I politici plaudono all’accordo, mentre le organizzazioni ambientaliste restano molto critiche. Greenpeace parla di «modesti obiettivi», mentre «la lotta globale ai cambiamenti climatici richiederebbe un trattamento shock».

Greenpeace sottolinea soprattutto «la frenata sulle energie pulite», un impegno ad aumentarne la percentuale che resta non vincolante per gi stati membri. Per non parlare del nucleare, che resta ai margini dell’accordo. Secondo Oxfam, il Consiglio si è accontentato di «un’azione insufficiente da parte dei paesi più ricchi», che «fa pesare il fardello sulle popolazioni più povere, più colpite dai cambiamenti climatici e meno responsbaili della crisi». L’eurodeputato Philippe Lambers, capogruppo Verde, sottolinea il «rallentamento del ritmo della transizione energetica» ridotto a metà, un «errore ecologico e un errore economico».

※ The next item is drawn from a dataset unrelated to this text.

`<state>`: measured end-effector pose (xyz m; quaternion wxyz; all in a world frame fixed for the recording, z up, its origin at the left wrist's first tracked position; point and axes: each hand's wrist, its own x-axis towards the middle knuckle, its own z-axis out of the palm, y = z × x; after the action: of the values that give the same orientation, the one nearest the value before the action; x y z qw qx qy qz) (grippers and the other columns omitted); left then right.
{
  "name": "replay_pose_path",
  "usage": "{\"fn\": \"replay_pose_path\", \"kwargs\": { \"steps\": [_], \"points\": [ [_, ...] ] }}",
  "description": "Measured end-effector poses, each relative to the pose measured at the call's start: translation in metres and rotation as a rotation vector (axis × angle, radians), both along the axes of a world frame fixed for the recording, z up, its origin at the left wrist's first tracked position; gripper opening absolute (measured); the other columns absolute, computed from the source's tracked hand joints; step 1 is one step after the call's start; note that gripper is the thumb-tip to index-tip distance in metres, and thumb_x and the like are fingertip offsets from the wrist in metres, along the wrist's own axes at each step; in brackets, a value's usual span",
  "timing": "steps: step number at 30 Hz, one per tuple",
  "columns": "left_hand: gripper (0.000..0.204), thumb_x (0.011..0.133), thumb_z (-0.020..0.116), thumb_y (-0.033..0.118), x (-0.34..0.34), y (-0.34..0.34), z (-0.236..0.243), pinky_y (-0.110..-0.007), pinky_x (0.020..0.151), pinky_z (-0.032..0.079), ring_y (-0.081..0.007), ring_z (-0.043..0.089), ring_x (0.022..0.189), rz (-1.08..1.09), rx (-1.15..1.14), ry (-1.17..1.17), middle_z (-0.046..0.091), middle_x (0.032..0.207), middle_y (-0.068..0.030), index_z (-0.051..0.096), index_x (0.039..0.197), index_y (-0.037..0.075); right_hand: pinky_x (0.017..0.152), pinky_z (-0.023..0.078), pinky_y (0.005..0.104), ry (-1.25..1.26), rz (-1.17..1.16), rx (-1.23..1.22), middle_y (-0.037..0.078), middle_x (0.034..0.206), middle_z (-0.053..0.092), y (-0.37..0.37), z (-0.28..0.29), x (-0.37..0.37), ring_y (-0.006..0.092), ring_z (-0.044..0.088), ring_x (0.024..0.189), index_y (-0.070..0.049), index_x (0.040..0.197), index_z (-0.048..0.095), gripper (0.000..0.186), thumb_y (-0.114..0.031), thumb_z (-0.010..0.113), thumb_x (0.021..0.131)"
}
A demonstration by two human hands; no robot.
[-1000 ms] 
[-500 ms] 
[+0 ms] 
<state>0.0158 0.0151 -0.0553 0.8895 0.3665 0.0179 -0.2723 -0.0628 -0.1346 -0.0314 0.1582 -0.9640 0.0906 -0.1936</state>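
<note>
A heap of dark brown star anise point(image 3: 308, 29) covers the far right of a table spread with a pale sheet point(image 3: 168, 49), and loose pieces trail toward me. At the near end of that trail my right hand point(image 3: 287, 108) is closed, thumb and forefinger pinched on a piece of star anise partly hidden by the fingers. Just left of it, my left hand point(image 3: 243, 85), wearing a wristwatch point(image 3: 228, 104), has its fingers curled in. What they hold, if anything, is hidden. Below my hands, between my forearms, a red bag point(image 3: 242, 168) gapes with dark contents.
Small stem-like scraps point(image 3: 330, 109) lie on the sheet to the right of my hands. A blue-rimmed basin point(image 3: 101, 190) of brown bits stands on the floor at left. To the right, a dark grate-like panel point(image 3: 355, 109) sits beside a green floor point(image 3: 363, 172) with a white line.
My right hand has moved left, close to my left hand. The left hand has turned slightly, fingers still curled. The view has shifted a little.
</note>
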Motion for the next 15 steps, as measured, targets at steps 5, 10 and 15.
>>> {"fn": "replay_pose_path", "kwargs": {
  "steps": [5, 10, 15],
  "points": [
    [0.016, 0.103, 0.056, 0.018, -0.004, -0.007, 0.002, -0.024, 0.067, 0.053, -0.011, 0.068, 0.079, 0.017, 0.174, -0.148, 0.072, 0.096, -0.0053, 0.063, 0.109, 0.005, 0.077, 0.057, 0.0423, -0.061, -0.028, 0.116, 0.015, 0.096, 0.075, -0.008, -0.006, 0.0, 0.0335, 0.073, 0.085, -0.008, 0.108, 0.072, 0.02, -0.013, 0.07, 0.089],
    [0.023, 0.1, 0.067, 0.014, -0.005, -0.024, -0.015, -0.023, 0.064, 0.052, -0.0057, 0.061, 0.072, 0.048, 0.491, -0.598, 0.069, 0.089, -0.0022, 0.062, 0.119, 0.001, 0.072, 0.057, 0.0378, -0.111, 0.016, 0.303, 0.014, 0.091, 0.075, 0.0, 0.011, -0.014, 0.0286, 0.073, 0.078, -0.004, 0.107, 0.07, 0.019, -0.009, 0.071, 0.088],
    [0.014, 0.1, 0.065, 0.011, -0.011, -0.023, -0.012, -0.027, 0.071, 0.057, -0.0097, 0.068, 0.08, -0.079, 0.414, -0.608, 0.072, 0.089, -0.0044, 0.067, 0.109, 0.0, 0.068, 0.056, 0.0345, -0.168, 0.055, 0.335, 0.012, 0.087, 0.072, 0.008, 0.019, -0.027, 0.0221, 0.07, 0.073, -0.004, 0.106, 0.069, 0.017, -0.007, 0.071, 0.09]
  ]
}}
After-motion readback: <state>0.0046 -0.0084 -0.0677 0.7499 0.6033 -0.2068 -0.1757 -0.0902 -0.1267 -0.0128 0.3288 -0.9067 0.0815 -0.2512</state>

Il gruppo S&D ammette che si aspettava «maggiore ambizione» e vuole vedere nell’accordo di ieri «un punto di partenza» che permetterà di «fare di più». Legambiente parla di «occasione sprecata». E critica la presidenza italiana del Consiglio, che si conclude a fine anno: «l’Italia si è limitata a svolgere un ruolo semplicemente notarile di presidente di turno – sottolinea il presidente Vittorio Cogliati Dezza (il suo commento completo qui accanto)- non è stata in grado di resistere alla lobby del fossile». Del resto, l’Italia non sta neppure rispettando gli impegni presi per il 2020, di riduzione del 20% di gas a effeto serra. L’Europa si presenta come un «modello» per il mondo, ma scegliendo obiettivi al ribasso impedirà di raggiungere le riduzioni di emissioni di Co2 necessarie per evitare il surriscaldamento e il disordine climatico.